We have three urbanists running for mayor (Jessyn Farrell, Cary Moon, and Mike McGinn), seemingly splitting the urbanist vote and cancelling each other out. We have two strong lefty candidates, who are threatening to knock each other out in favor of the most popular urbanist, whoever that ends up being. We have fifteen other candidates, most of them more fiscally conservative than the anointed six front-runners, essentially cancelling each other out.
The conventional wisdom is that Jenny Durkan will survive the primary election, not just because of her financial advantage, but also because she represents a constituency that has managed not to split its votes among multiple candidates, at least in this election.
It would be enormously depressing to end up with a more strongly-whipped party mechanism, in which urbanists would agree to align behind a single candidate, while the anti-development coalition does likewise. I happen to like the chaos of several candidates, and the ritual of playing them off against each other to get changes made in how government works. I wish elections like these would happen more often.

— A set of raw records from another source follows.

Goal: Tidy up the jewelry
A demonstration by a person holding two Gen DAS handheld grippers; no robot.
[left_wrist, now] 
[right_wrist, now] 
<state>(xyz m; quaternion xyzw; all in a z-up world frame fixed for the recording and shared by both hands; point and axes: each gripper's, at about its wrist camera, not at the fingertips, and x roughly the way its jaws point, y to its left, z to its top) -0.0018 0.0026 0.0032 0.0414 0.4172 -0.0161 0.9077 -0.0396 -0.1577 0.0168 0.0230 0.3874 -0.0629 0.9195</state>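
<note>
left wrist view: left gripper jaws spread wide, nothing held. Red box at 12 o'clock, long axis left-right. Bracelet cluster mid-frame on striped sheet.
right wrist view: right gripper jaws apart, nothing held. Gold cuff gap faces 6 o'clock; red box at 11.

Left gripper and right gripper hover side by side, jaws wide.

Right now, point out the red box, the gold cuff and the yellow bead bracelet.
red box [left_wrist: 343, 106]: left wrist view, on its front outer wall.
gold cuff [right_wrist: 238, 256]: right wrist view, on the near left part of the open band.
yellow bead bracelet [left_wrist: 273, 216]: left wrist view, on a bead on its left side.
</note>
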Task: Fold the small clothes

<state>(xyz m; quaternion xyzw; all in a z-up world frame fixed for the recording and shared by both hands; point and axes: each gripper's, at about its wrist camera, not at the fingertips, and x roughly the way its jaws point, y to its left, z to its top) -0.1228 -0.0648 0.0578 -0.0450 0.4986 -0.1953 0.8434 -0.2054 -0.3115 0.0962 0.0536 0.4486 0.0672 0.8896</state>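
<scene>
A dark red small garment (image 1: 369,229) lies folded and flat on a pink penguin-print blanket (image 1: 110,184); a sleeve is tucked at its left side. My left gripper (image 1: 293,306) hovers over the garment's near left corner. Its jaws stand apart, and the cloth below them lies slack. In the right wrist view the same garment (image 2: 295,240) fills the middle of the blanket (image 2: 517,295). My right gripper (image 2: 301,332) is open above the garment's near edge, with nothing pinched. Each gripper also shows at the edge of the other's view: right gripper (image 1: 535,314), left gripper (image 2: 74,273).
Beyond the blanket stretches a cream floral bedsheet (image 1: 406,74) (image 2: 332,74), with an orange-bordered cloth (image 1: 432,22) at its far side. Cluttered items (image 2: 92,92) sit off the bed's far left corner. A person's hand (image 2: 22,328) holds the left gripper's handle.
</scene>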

Many of you are already familiar with ranked choice voting, in which each voter gets to rank all the candidates, as many or as few as she or he cares to. It is also known as instant runoff voting, as the ballots are used to simulate a series of run-off elections as the last-place candidates are eliminated one by one until someone has a majority of votes among all the ballots that didn’t run out of expressed preferences.

Among the commonly-mentioned benefits of ranked-choice voting are: Continue reading “Ending “Vote Splitting””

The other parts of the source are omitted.